GUEST BLOG: Part one, Twelve Months of Hunting

Filson Life guest blogger, Tom Slaughter, is a year-round hunter – both a planner and an executer. Whether it’s traveling to Alaska, Colorado or Montana, this hunter is always prepared for the journey, especially when he has his Filson gear with him. In this post, Slaughter tells us about his planning process for an elk and mule hunt for the fall season.

I am a hunter year round.  There is no off-season, only planning and execution.  Generally, I spend January through March researching various species and hunt locations.  March through June is dedicated to tag applications and more focused research.  Between July and September, I finalize the hunt location and dates and start my packing list making sure I have all of the necessary gear.  By October, I am ready to execute my plan and start packing, a process which takes several weeks.  By this time, I am in full swing and prepared to go on my much anticipated hunt.


Although I do return to some hunting areas, sometimes I search for new places to hunt.  I usually start this process in January while I’m still on a high from my last major hunt and eager to plan the next one.  Whether targeting a specific species to hunt or a general location, I rely on word of mouth for some guidance.  Sometimes, I even look to hunting TV programming to see where hunters are having success.  This year, after learning that some of the best Mule deer hunting is in Eastern Montana, I planned a 10 day Mule Deer and Elk hunt with my dad.


By April, my dad was on board with a Montana hunt, but I still had quite a bit of legwork to do.  I contacted the state biologist assigned to the specific region in eastern Montana.   In my experience, people in these positions are well-informed, experienced, and provide tremendous insight that can make the difference between a successful hunt and a logistical disaster.  The biologist offered me assistance with acquiring BLM charts, state land charts, etc.  She also suggested that I cold call ranchers to try and get permission to hunt on private land.  She was also very helpful in setting me up with BLM land for Elk and the phone numbers to the ranchers that she knows who grant permission.  I will be hunting elk in the south central portion of Montana just north of Yellowstone National Park.


For the Mule deer hunting, I spent three evenings researching and compiled a list of 100+ ranches, 1 taxidermist, and 1 general store.  After two evenings of cold calling, I had permission to hunt on 7 different ranches.  I located each ranch on the charts  and discussed the quality of the hunting at each ranch with the biologist.  I made a “handshake” deal over the phone with one rancher who has 6,000 huntable acres.  My father and I will be the only hunters during that week.  His fee was exceptionally reasonable for a week of hunting permission and included use of the ranch house.  Honestly, it was such a good deal, I was somewhat skeptical.

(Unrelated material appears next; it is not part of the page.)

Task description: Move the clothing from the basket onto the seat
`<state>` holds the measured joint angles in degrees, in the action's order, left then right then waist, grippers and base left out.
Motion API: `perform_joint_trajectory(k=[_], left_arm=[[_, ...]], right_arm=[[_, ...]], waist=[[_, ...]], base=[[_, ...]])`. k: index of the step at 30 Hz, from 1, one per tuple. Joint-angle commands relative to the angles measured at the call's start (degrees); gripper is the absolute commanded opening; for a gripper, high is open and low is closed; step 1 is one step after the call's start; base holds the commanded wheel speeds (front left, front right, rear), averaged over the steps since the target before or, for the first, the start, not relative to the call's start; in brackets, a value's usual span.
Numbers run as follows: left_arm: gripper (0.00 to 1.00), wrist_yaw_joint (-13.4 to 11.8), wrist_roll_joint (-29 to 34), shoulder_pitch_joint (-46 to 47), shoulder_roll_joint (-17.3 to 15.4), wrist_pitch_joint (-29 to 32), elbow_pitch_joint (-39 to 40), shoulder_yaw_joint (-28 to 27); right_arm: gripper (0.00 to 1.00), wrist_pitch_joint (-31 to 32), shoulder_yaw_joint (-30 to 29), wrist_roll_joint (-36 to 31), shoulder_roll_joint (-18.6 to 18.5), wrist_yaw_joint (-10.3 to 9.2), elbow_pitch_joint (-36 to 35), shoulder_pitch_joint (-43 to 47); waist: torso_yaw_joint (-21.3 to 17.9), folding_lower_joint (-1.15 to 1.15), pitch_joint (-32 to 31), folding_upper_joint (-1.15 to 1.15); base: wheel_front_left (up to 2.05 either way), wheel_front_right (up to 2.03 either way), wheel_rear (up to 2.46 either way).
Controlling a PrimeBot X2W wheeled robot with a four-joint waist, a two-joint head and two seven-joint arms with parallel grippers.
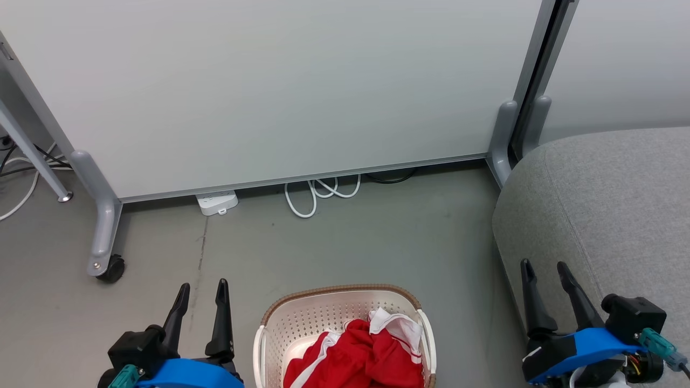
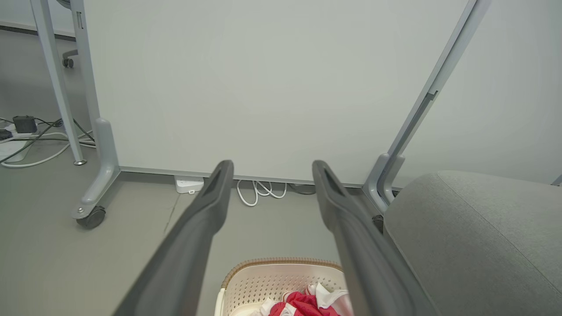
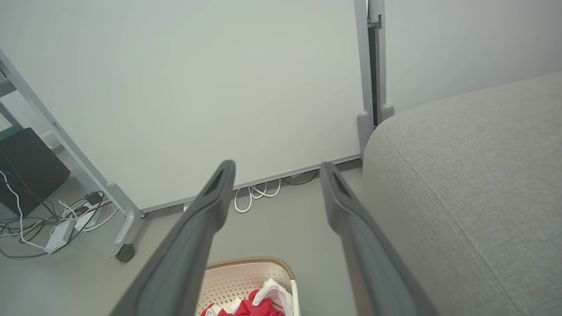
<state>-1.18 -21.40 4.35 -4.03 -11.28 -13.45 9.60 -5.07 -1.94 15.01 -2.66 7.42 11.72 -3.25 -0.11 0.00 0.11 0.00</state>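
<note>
Red clothing (image 1: 366,357) with white stripes and trim lies bunched in the cream basket (image 1: 302,318), which stands on the floor at the bottom centre of the head view. The grey seat (image 1: 609,205) fills the right side. My left gripper (image 1: 203,290) hangs open to the left of the basket, holding nothing. My right gripper (image 1: 544,269) is open over the seat's front edge, also holding nothing. In the left wrist view the basket (image 2: 272,281), clothing (image 2: 307,303) and seat (image 2: 474,237) lie beyond my open gripper (image 2: 272,169). The right wrist view shows the basket (image 3: 246,274) and clothing (image 3: 259,305) below my gripper (image 3: 276,169).
A pale partition panel (image 1: 269,91) on castor feet (image 1: 110,267) stands behind the basket. A white power strip (image 1: 216,202) and coiled white cable (image 1: 321,194) lie at its base. More cables (image 3: 57,219) and a dark box (image 3: 26,166) sit far left.
</note>
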Motion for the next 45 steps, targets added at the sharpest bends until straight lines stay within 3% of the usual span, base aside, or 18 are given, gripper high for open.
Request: perform_joint_trajectory(k=[1, 32, 45], left_arm=[[1.0, 0.14, 1.14, 0.41, -0.23, -0.61, -0.07, 0.09], [1.0, 0.03, 9.63, 0.95, 0.38, -4.06, -0.42, -0.02], [1.0, 0.2, 9.72, 1.06, 0.5, -4.0, -0.94, -0.53]], right_arm=[[1.0, -0.4, 0.12, -1.67, -0.27, 0.11, -0.36, 0.0], [1.0, -2.74, 1.09, -15.58, -0.33, 0.07, -0.46, -0.33], [1.0, -2.76, 1.25, -15.12, -0.32, 0.07, -0.06, -0.29]], waist=[[-0.02, 0.0, 0.01, 0.0], [-0.14, 0.0, 0.85, 0.0], [-0.18, 0.0, 1.06, 0.0]], base=[[0.0, 0.0, 0.0], [0.0, 0.0, 0.0], [0.0, 0.0, 0.0]])
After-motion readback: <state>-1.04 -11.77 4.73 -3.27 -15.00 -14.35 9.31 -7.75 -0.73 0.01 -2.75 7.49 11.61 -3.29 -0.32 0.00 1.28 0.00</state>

I ended up calling the local motel and taxidermist to double-check the landowner’s reputation and to see if the guy really had good Mulie hunting.   They highly recommended him and were surprised that I was able to get in on his property due to the demand.


With my hunting area set, I needed to compile my packing list of rifle/ammo, clothing, etc.  I start this process as early as possible so I can make any necessary purchases, mitigate costs, and be well prepared.  Travelling via plane for hunts is very difficult due to the baggage constraints and mismanaging packing and exceeding the maximum baggage allowance can be costly.  With my packing list ready, the planning season is complete and I am ready to start the execution phase.